Thursday, February 8, 2007

7 events is a lot for a tournament. The only thing worse is 8 events...at State. And I think I'm heading in that direction. I'm probably gonna die trying, but I figure I should pour myself into this while I still can and help out my team as much as possible during my final State appearance.

Curt offered me the GA position last night, and I have until tomorrow to decide if I want it. I never considered getting my Master's before, but some part of me wants to go for it. I never thought I could really leave the world of forensics, and I'd always wanted to help coach after I graduated, but now I'm not so sure. Don't get me wrong, I still love the idea of coaching, but I just have a hard time believing that the people on this team could respect me as a coach or even listen to my advice, even if I had the official position. Jon is leaving behind some pretty big shoes to fill, and I'm more than a little concerned that I'd fail miserably, at least compared to him.

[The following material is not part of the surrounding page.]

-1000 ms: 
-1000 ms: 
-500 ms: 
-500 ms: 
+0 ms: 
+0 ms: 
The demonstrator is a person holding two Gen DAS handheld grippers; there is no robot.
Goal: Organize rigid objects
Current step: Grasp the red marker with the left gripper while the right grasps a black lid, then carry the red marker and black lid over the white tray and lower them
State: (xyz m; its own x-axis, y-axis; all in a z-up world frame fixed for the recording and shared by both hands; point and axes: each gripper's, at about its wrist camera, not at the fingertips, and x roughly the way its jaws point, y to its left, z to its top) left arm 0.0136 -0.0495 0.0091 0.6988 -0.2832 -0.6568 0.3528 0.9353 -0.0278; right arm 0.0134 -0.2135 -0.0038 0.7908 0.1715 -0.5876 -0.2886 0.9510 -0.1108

I haven't written anything in a while. I guess my thoughts are just too fractured and confused to put down on paper. It would just end up a horrible mess. Things have been extremely topsy-turvy in my life for the past, oh, week and a half. I don't think I can really explain why, but it seems as though every facet of my life is being altered in one way or another, and I'm being forced to question things that were previously so simple and clear. I'm not sure where I stand with several people right now, and the hardest thing for me to admit is that I'm honestly not sure where I stand with myself.